9.2. ADC Interface#

  • As discussed in Section 1.1.2, the XCZU48DR RFSoC device contains hardened data converter blocks and PLLs to support the ADCs (and DACs) on chip:

    ADCs with supporting data converter and PLL blocks

    Fig. 9.1 Block diagram of an ADC tile with supporting data converter and PLL blocks on the XCZU48DR RFSoC device (image taken from [AMD-Xilinx23b])#

  • The ADC portion of the data converter block implements a number of DSP functions as shown in the figure below, including:

    diagram of the ADC portion of the data converter block

    Fig. 9.2 Block diagram of the ADC portion of the data converter block on the XCZU48DR RFSoC device (image taken from [AMD-Xilinx23b])#

    • a signal magnitude detector,

    • a quadrature modulator correction (QMC) block,

    • a Digital Down Converter (DDC) that consists of

      • coarse frequency mixers and a numerically controlled oscillator (NCO), and

      • signal decimators with aliasing filters.

  • All these DSP function components can be configured to implements standard Nyquist sampling (in the first Nyquist zone) of a real-valued baseband signal as discussed in Section 9.1.1 and second Nyquist-zone sampling of a real-valued bandpass signal as discussed in Section 9.1.3. Other modes of sampling, including sampling of complex-valued baseband and bandpass signals from the in-phase (I) and quadrature (Q) signal paths, can also be implemented using the hardened DSP functions.

  • The configuration of the DSP functions can be set when building the Vitis extensible platform using the RFDC IP block [AMD-Xilinx23b]. In rfsoc_adc_vitis_platform, the configuration is chosen to implement Nyquist sampling of a real-valued baseband signal.

  • The sampling rate of the ADCs is set based on the frequency of the stable reference clock input provided on the RFSoC 4x2 board.

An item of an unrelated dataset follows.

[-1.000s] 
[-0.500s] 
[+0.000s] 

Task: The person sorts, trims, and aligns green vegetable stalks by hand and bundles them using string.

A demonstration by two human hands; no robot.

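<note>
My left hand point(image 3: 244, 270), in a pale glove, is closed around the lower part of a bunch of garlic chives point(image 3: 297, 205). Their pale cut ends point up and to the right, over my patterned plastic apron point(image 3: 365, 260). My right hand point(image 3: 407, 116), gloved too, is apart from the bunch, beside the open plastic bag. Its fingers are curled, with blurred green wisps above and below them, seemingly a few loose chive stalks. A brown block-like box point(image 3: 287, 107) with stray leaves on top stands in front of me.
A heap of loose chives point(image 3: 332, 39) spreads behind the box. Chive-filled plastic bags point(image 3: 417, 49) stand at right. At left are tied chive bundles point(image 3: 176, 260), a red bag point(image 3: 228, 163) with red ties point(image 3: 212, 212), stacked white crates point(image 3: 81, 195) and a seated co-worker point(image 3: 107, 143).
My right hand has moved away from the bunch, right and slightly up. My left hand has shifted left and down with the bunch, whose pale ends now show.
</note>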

In rfsoc_adc_vitis_platform, it is set to \(4.9152\) Gsps. The DDC in the data converter block allows us to decimate the ADC output in order to equivalently lower the sampling rate (see my DSP notes for a more detailed discussion). In rfsoc_adc_vitis_platform, the decimation factor is set to 16, resulting in the sampling rate of \(307.2\) Msps reported in Section 1.3.3.

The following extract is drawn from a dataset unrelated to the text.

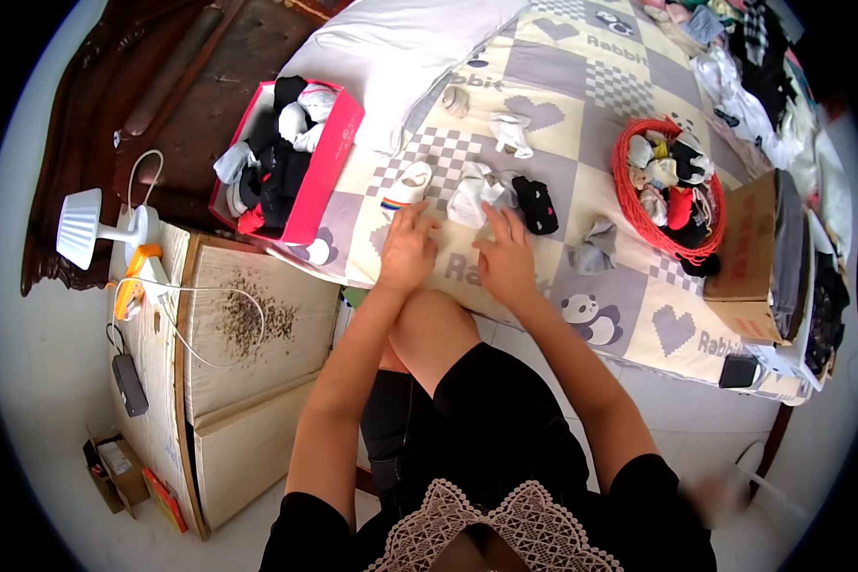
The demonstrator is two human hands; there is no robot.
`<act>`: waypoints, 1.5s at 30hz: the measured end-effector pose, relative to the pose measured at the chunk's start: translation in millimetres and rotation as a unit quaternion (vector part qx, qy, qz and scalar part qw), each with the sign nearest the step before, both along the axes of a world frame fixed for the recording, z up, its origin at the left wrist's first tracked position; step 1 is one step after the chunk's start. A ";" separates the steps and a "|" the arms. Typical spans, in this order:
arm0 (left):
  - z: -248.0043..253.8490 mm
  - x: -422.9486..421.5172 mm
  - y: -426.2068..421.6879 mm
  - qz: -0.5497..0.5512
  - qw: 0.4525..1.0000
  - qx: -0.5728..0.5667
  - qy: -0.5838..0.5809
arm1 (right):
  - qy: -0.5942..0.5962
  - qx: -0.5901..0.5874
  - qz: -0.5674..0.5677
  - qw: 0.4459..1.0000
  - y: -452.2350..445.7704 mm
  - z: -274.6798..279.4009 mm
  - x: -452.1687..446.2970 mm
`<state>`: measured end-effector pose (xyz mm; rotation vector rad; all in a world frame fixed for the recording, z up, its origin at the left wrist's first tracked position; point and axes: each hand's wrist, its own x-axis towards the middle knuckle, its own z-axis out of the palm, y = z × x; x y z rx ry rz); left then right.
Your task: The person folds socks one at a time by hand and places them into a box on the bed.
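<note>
My left hand (410, 253) rests on the bed with its fingers spread, the tips at the lower edge of a white sock with a rainbow-striped cuff (408, 186). My right hand (507, 257) is open too, its fingertips by the lower edge of a crumpled white sock (475, 194). Just right of that lies a black sock with small pale and pink marks (536, 204). Farther back are another white sock (512, 134) and a rolled, greyish sock (456, 101). A grey sock (594, 248) lies to the right of my right hand.
A pink-red box (331, 157) of socks stands at the left bed edge. A red woven basket (625, 205) holds more socks on the right, beside a cardboard box (742, 243). Clothes (758, 86) are piled behind. A cabinet (248, 334) with a white lamp (81, 227) stands left.
</note>
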<state>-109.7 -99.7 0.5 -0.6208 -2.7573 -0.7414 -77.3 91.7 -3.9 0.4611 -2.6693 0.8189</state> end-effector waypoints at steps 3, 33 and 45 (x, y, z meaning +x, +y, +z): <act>-8.8 -4.0 20.1 0.088 0.977 0.162 -0.108 | 0.014 0.042 0.006 0.999 8.8 -10.0 -29.6; -37.8 0.0 43.9 0.290 0.609 0.627 -0.390 | -0.039 -0.393 -0.058 0.917 41.2 20.6 -111.1; -13.1 23.0 47.1 0.155 0.567 0.777 -0.224 | -0.210 -0.800 0.035 0.560 46.8 42.2 -27.4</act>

  • The ADCs on XCZU48DR RFSoC device have a resolution of 14 bits (see Section 1.1.2). Each ADC sample is provided as a 16-bit fixed-point/integer value. The data converter block contains FIFOs to provide an AXI4 stream (axis) interface for our DSP kernel to access the stream of samples. Up to 12 samples (see the 192-bit wide data path in Fig. 9.2) can be packed together as the basic unit of the axis stream to reduce the clock rate required to support the axis interface. In rfsoc_adc_vitis_platform, eight samples are packed into a chunk for axis streaming, requiring a minimum clock rate of \(38.4\) MHz for the axis interface. The data converter block can be configured to provide a reference clock at that frequency to drive the axis interface as shown in Fig. 1.6.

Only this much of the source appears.